D’une simplicité déconcertante
le 9 décembre 2009 à 11:49, par Jean-Marc Schlenker
Très joli billet qui choisit une approche originale et assez subtiles pour aborder des questions complexes.
Concernant la bibliométrie c’est vrai qu’elle présente un paradoxe apparent entre la simplicité des instruments qu’elle propose (au moins pour certains) et l’importance qui leur est de plus en plus donnée. C’est d’autant plus important d’essayer d’en comprendre les enjeux et d’en faire une critique mesurée et raisonnée. Or je suis frappé par le rejet massif de la bibliométrie de la part de certains mathématiciens, rejet parfois extrème qui contraste avec l’utilisation désormais quotidienne qu’en font les scientifique de certaines disciplines.
Je crois comme la plupart de mes collègues que l’évaluation individuelle des mathématiciens devrait éviter (ou n’utiliser que de manière limitée) les outils bibliométriques, pour deux raisons soulignées dans le billet : le risque d’erreurs (en particulier pour évaluer les jeunes chercheurs) et surtout les incitations perverses que ça pourrait donner (en gros, publier et communiquer plutôt que chercher). Ce problème des incitations perverses est peut-être plus grave en maths que dans d’autres disciplines.
Par contre, pour les évaluations collectives de structures de taille suffisante, le rejet de l’utilisation raisonnée d’outils bibliométriques adaptés (par des experts scientifiquement compétents) me paraît moins évidente. En particulier pour une raison pratique :
il me semble que ces évaluations reposent souvent in fine sur des évaluations quantitatives intuitives (on ne peut pas lire tous les papiers, donc on regarde où ils sont publiés, s’ils semblent avoir une visibilité suffisante dans la communauté, etc). Or des outils bien formalisés feraient le même travail avec des résultats plus fiables. Une fois obtenus, des indicateurs peuvent être corrigés/complétés par une analyse fine faite par des experts scientifiquement compétents.

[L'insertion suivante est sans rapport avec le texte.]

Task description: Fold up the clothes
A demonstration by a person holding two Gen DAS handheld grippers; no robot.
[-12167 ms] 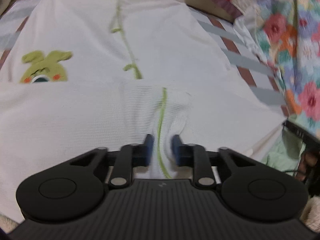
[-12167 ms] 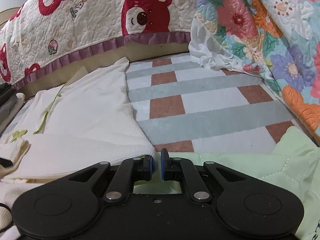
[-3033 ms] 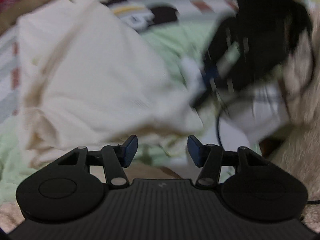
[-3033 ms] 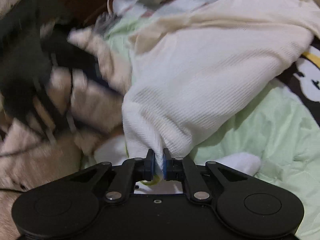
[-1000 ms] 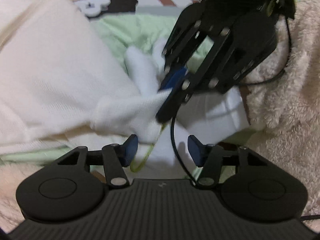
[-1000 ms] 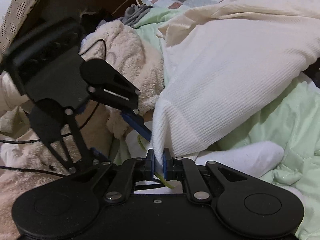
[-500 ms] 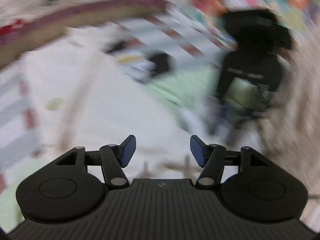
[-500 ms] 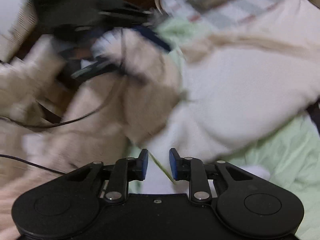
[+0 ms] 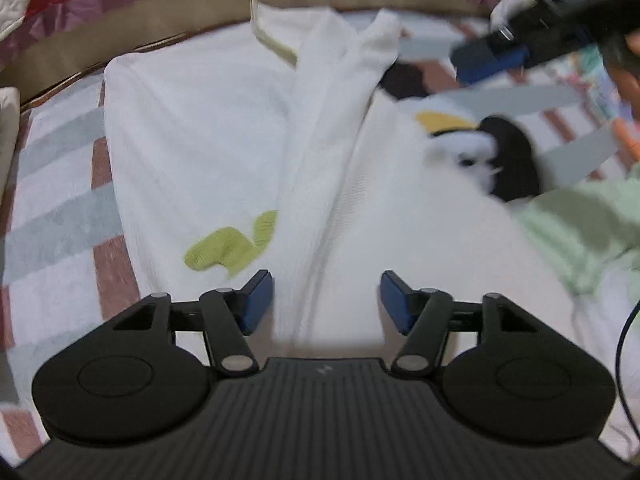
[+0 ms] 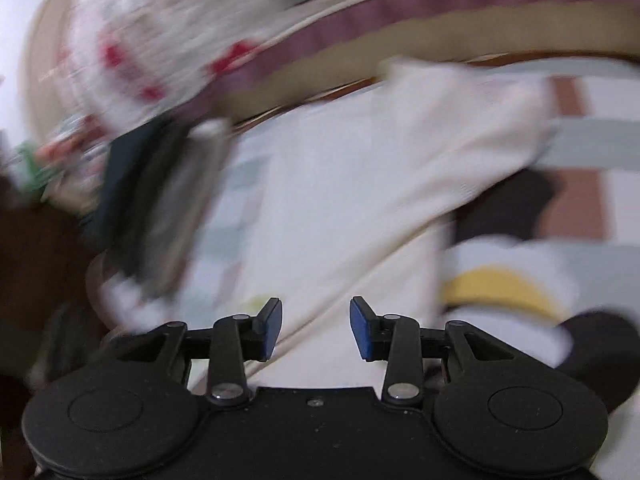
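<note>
A cream-white knit garment (image 9: 208,128) lies folded lengthwise on the bed, with a green patch (image 9: 230,248) on it and a long fold ridge down its middle. My left gripper (image 9: 326,300) hangs over the near end of that ridge. Its jaws are closing, apart, with cloth below them but not pinched. One blue pad (image 9: 488,60) of my right gripper shows blurred at the upper right. In the right wrist view my right gripper (image 10: 316,328) hovers over the same garment (image 10: 360,184). Its jaws are opening and hold nothing.
A black, white and yellow cartoon-print item (image 9: 480,148) lies right of the garment, partly under it (image 10: 500,288). A pale green quilt (image 9: 580,224) is at right. The checked sheet (image 9: 60,200) shows at left, a bear-print quilt (image 10: 160,40) at the back. A dark blurred shape (image 10: 152,200) sits left.
The right gripper, shut on the garment's corner a second ago, has let go and opened. Both grippers have swung away from that corner towards the garment's body and the back of the bed.
</note>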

Un autre avantage des outils bibliométriques est qu’ils peuvent servir de garde-fous, en obligeant les experts (qui ne sont pas toujours infiniment vertueux ou compétents) à justifier leurs choix. Supposons par exemple que dans une commission, l’expert A présente le dossier de B, ami de longue date de A, en expliquant qu’il publie peu mais que c’est une autorité de premier plan dans son domaine et que ses travaux des années 80 fot référence. Si un autre membre de la commission s’aperçoit que B n’a été cité que 3 fois en tout au cours des 15 dernières années (exemple vécu), l’argument de A a, au moins, besoin d’être justifié de manière particulièrement solide...
Il y a plusieurs raisons au rejet de la bibliométrie par certains mathématiciens, il me semble que la principale est la crainte qu’elle ne permette à des extérieurs (scientifiques d’autres disciplines, technocrates) de mettre leur nez dans nos affaires et d’avoir une opinion sur la qualité de nos recherches. Il me semble pourtant que le véritable danger (avéré) est qu’ils ne le fassent de manière malhabile et inadaptée à notre discipline, et n’arrivent à des conclusions erronnées. La meilleure réponse serait non pas de refuser en bloc tous les outils bibliométriques (combat probablement perdu d’avance) mais bien d’en proposer de bons, adaptés aux mathématiques, en expliquant parallèlement de quelle manière ils peuvent, ou ne peuvent pas, être utilisés.